How Much Is Amazon Really Worth?
By Bret Jensen
Today we give our take on the online retailing behemoth Amazon (AMZN). The stock has quadrupled over the past five years, but the shares have spent the past 16 months marking time. We take a shot at a ‘sum of the parts’ analysis and valuation in the paragraphs below.
Amazon.com, Inc. is the self-acclaimed “consumer-centric” behemoth that, amongst many descriptors, is both the world’s largest online retailer and the world’s largest provider of cloud infrastructure. One of the greatest business success stories in history, a $1,500 investment on the (then) online bookstore’s IPO in May 1997 is now worth ~$1.9 million. With ~750,000 full and part-time employees, Amazon’s workforce has eclipsed the population of Seattle, home to its worldwide headquarters. The company’s 2019E sales would make it the 43rd largest economy in the world, slightly ahead of Finland. Thanks in large part to its burgeoning digital advertising and cloud offerings businesses, shares of AMZN ascended more than six fold in 45 months to became the second company after Apple (OTC:APPL) to achieve a market cap of $1 trillion in September 2018. Since then, its stock has pulled back, trading in a narrow range for most of 2019, and currently valued at ~$940 billion.
Central to its revolution of the marketplace for purchasing consumer goods, Amazon has developed a loyal following of ~110 million Prime members, who enjoy free next day (or in some instances same day) shipping for online purchases, unlimited reading on any device, and significant discounts at Whole Foods, amongst other amenities in exchange for a $12.99 a month or $119 annual fee. It has sold over 100 million devices housing personal AI assistant Alexa, who can control 85,000 smart home products from over 9,500 unique brands. Despite her many talents, Alexa has not rendered an opinion as to whether Amazon’s stock is merely consolidating its gains for its next move higher or forming a top.

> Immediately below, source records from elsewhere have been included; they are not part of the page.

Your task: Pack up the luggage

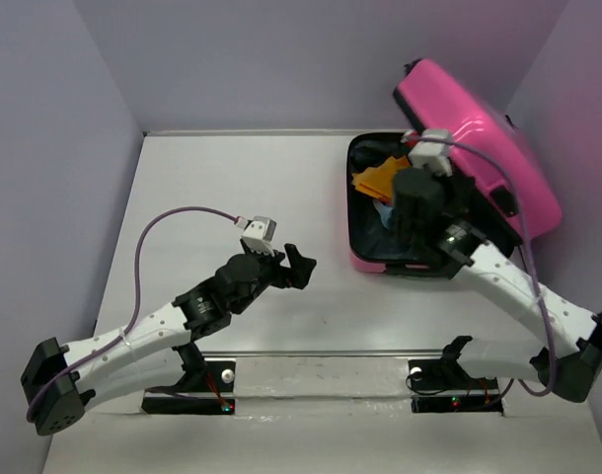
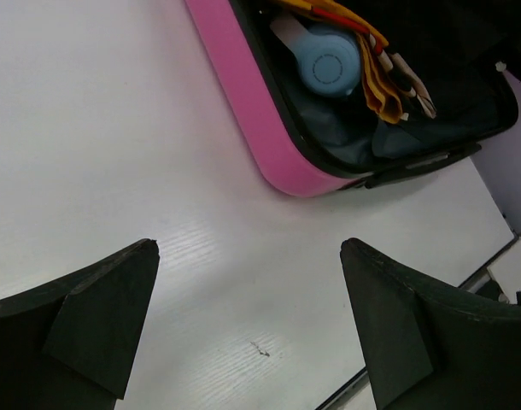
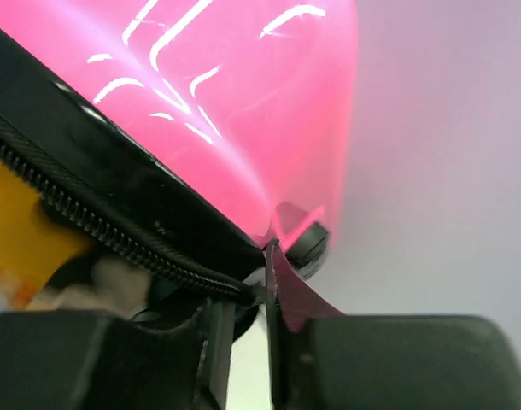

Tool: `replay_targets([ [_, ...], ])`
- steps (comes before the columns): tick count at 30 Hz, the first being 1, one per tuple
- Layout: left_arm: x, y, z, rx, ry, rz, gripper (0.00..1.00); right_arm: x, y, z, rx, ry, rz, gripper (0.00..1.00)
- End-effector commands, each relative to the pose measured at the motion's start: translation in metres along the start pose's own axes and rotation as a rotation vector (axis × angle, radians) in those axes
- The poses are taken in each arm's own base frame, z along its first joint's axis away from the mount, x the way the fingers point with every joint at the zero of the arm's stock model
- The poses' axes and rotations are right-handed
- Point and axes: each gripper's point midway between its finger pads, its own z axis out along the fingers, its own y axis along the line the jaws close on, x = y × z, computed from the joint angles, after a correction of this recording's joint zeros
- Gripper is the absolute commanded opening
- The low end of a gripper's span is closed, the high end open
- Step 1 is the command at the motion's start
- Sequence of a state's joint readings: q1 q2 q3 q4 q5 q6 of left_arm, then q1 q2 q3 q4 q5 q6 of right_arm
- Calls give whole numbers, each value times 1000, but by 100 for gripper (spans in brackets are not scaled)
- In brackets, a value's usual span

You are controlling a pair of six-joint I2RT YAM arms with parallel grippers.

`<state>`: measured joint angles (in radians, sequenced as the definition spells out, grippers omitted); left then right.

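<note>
The luggage [image 1: 479, 128] sits at the far right of the counter [image 1: 242, 188], lying open. Its shallow base rests flat, and the glossy pink lid is raised and tilts away to the right. The base shows dark lining. Inside it are a folded orange item [image 1: 375, 178] and, in the left wrist view, a pale blue round thing [image 2: 329, 61] just beside the orange folds.

The right gripper [image 3: 248, 333] is at the lid's edge. Its jaws are drawn almost together, with only a thin slit between them, and they are clamped on the rim where the black zipper band [image 3: 98, 213] runs into that slit. Pink shell fills the view above the jaws.

The left gripper [image 1: 299, 265] hangs over bare counter near the middle, left of the luggage and apart from it. Its jaws are spread wide and hold nothing. The pink rounded corner of the base lies beyond them.
</note>
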<state>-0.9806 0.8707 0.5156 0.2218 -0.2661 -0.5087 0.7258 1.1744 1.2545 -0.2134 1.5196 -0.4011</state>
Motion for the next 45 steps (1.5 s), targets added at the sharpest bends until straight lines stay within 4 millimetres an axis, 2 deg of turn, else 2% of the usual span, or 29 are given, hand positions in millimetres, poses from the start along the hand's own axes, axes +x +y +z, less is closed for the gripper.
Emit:
replay_targets([
  [1, -58, 9, -17, -109, -180, -43, 99, 6, 82, -75, -129, -82, -47, 46],
  [2, -66, 15, -23, -140, -205, -53, 99, 3, 104, -98, -213, -84, 115, 66],
  [3, -74, 14, -27, -142, -224, -61, 99, 3, 98, -105, -248, -113, -63, 73],
  [5, -82, 19, -33, -168, -249, -70, 99, 7, 102, -114, -324, -78, 89, 81],
  [6, -88, 22, -35, -187, -265, -77, 99, 2, 117, -130, -355, -98, 49, 88],
  [9, -86, 26, -27, -200, -251, -88, 99, -25, 128, -146, -381, -126, 65, 88],
  [11, -88, 34, -17, -211, -247, -106, 99, -40, 133, -146, -365, -170, 74, 88],
  [14, -90, 37, -5, -155, -232, -149, 99, -69, 125, -128, -305, -192, 121, 87],
  [15, -96, 33, -2, -123, -246, -166, 99, -83, 112, -104, -237, -192, 152, 87],
  [18, -96, 33, 13, -95, -208, -168, 99, -94, 83, -50, -79, -162, 175, 85],
  [19, -105, 27, 16, -78, -222, -171, 99, -95, 73, -31, -19, -152, 162, 85],
  [20, -98, 23, 26, -60, -187, -165, 99, -92, 56, 3, 85, -119, 162, 85],
  [22, -104, 11, 36, -18, -177, -172, 99, -93, 43, 36, 186, -105, 157, 82],
  [23, -98, 6, 47, 9, -145, -181, 99, -95, 41, 64, 241, -73, 46, 82],
  [24, -98, 2, 57, 19, -133, -185, 99, -105, 54, 79, 233, -123, 169, 81],
  [26, -98, -4, 65, 41, -118, -195, 99, -118, 96, 100, 105, -145, 213, 81],
  [27, -97, -8, 69, 59, -103, -202, 99, -112, 115, 106, -94, -33, -68, 80],
  [28, -100, -11, 73, 64, -107, -208, 99, -129, 171, 93, -477, 12, 341, 80],
  [30, -100, -19, 72, 103, -91, -215, 99, -141, 183, 93, -774, 86, 535, 81],
  [31, -101, -21, 71, 113, -93, -213, 99, -184, 169, 69, -909, -38, 670, 82],
  [33, -101, -22, 71, 123, -83, -206, 99, -166, 151, 80, -820, -23, 659, 85],
  [34, -100, -23, 71, 128, -76, -201, 99, -151, 125, 110, -701, 7, 656, 87],
  [35, -98, -22, 74, 124, -64, -195, 99, -134, 113, 130, -650, 61, 663, 88],
  [37, -96, -24, 77, 134, -52, -194, 99, -81, 98, 161, -650, 238, 688, 90],
  [38, -92, -24, 81, 136, -39, -195, 99, -23, 65, 201, -532, 372, 779, 91],
  [39, -88, -27, 83, 155, -18, -194, 99, 2, 53, 211, -502, 422, 821, 93],
  [40, -87, -30, 85, 168, -12, -191, 99, 23, 46, 216, -481, 453, 855, 99],
  [41, -80, -30, 88, 178, 14, -189, 99, 59, 33, 222, -428, 477, 876, 100],
  [45, -64, -28, 91, 184, 41, -196, 99, 104, 63, 199, -619, 571, 922, 100],
])
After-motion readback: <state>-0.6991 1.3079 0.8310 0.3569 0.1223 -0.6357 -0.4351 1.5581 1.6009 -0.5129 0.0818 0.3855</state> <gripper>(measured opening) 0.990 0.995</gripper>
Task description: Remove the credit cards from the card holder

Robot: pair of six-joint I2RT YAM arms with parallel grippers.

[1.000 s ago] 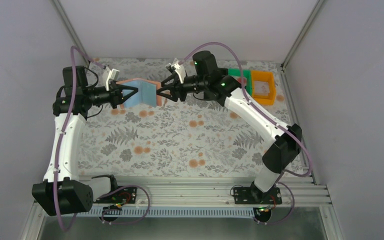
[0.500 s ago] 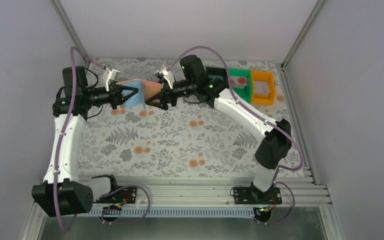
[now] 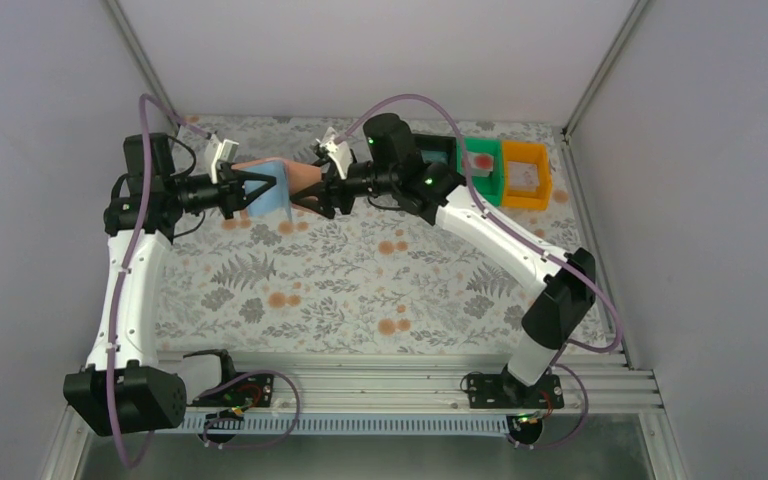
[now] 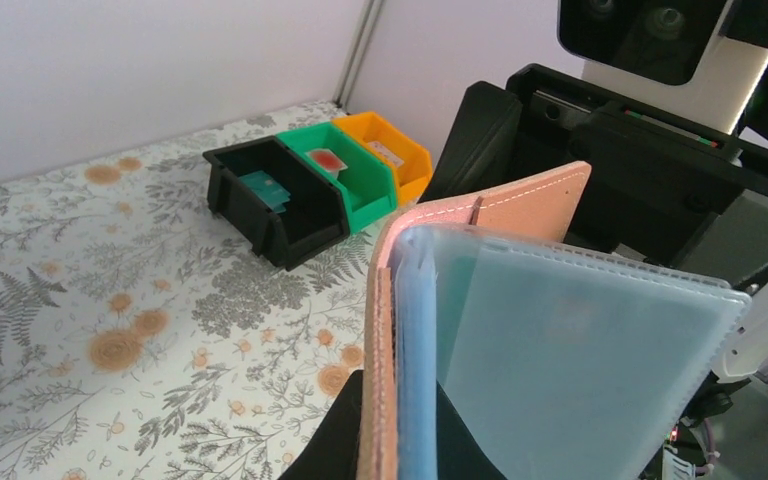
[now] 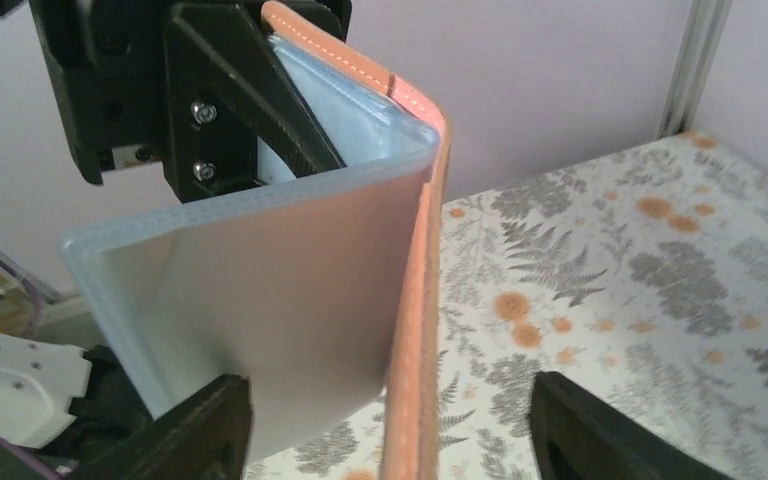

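Since a second ago the right gripper (image 5: pixel 390 440) has swung left; its open jaws now straddle the soft salmon-tan bifold card holder (image 4: pixel 560 340), held aloft, pinched in the left gripper (image 3: pixel 260 188). Limp, slick pockets (image 5: pixel 280 300) probably flex; take any stiff credit card by its exposed edge.

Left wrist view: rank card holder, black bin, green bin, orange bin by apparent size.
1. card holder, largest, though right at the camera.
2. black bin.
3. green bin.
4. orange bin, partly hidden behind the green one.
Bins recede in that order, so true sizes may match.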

Amazon disaggregates revenue into North America, International, and Amazon Web Services (AWS). North America and International encompass ecommerce, brick-and-mortar retail stores, third-party ecommerce services, consumer electronics, media content, advertising, and unparalleled distribution and logistics services amongst many other offerings. AWS comprises sales of compute, storage, and database services in the cloud for start-ups, enterprises, government agencies, and academic institutions.

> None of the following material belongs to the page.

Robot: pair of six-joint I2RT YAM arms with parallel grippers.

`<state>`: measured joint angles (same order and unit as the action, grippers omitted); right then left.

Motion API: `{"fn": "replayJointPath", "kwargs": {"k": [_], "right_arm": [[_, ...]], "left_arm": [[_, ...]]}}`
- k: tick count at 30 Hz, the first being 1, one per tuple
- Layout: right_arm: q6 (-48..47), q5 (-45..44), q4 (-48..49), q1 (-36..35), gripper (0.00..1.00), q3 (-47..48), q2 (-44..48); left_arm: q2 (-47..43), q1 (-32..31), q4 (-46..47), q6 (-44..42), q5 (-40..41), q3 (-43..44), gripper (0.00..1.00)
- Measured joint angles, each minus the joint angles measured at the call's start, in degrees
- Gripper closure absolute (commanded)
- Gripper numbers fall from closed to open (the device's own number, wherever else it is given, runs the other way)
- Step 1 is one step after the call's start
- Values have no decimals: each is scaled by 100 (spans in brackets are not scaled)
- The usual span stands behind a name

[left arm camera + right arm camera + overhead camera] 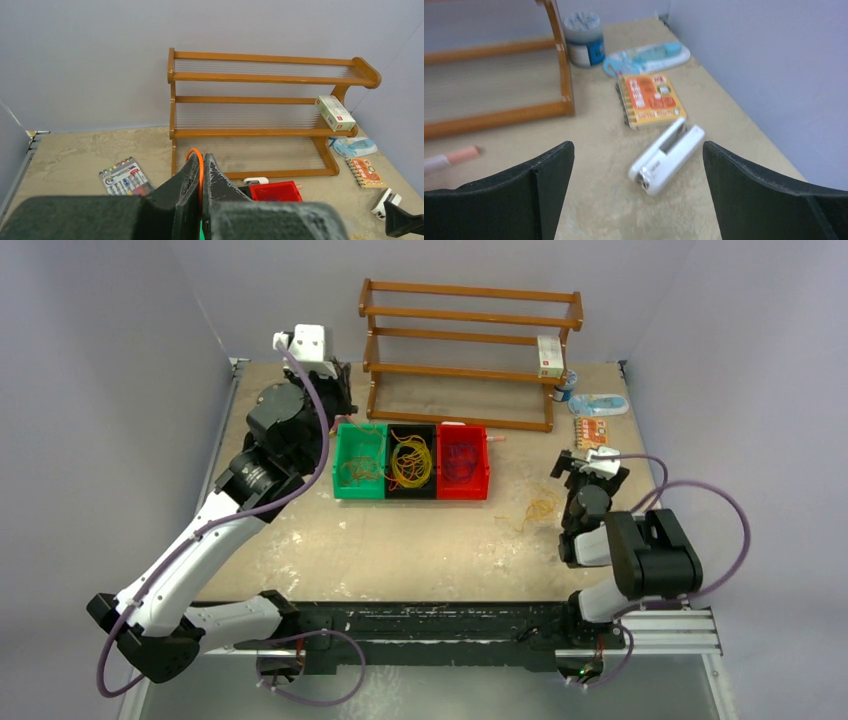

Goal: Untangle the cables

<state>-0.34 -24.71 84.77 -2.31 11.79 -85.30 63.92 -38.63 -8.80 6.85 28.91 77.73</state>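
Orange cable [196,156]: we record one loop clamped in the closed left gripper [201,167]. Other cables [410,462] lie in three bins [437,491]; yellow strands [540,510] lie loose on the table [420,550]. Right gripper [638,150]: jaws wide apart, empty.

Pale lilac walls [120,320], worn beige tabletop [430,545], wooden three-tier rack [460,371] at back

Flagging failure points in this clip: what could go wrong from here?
The left gripper pinches one thin orange cable, which could slip free and miss the green bin. The right gripper, open and empty, faces the white stapler, not the loose cables on the table; it might bump the stapler.
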Motion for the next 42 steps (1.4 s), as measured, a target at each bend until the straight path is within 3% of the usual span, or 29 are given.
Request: {"fn": "replayJointPath", "kwargs": {"k": [4,12,42], "right_arm": [[-133,190,232,50,0,-122,-739],[-168,216,455,50,1,295,-682],[-168,188,514,57,1,302,-688]], "left_arm": [[61,0,-11,-57,4,0,100],[188,0,-7,-155,92,0,100],[601,0,11,-199,243,170,100]]}}
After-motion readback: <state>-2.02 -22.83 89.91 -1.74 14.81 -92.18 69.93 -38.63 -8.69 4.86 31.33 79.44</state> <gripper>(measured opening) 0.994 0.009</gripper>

North America was responsible for operating income of $7.4 billion on revenue of $161.2 billion in the last twelve months ending September 30, 2019 (TTM3Q19) versus operating income of $6.7 billion on revenue of $134.5 billion in TTM3Q18, representing 10% and 20% increases, respectively. Operating margins have contracted over the same periods from 5.0% (TTM3Q18) to 4.6% (TTM3Q19) as the company has built out its one-day shipping infrastructure.

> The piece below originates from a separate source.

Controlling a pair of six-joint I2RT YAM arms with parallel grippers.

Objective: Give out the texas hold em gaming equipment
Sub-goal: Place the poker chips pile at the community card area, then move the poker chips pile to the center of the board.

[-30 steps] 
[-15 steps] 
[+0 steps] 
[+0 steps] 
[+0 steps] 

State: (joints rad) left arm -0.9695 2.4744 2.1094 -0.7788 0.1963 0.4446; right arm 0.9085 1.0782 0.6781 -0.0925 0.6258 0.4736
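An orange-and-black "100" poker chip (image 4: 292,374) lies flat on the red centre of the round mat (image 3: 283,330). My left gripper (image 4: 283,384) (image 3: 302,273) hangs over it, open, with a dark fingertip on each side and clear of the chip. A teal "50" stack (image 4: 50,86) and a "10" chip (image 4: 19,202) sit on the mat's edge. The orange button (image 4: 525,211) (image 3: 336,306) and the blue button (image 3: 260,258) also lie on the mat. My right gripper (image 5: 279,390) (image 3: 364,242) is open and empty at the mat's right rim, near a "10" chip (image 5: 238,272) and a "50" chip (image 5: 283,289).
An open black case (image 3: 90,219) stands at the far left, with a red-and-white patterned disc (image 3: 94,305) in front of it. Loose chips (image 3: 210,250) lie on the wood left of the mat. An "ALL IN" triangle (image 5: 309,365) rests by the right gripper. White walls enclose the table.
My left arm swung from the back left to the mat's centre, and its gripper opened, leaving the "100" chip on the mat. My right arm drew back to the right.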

International accounted for an operating loss of $1.7 billion on a 14% increase of revenue to $71.7 billion in TTM3Q19 as compared to a loss of $2.4 billion on revenue of $63.1 billion in the prior year period.
AWS, although the smallest contributor to the top line at $32.5 billion TTM3Q19, is the largest contributor to the bottom line with operating income of $8.8 billion. This segment is also Amazon’s fastest grower with revenue up 39% and operating income improving 36% versus TTM3Q18.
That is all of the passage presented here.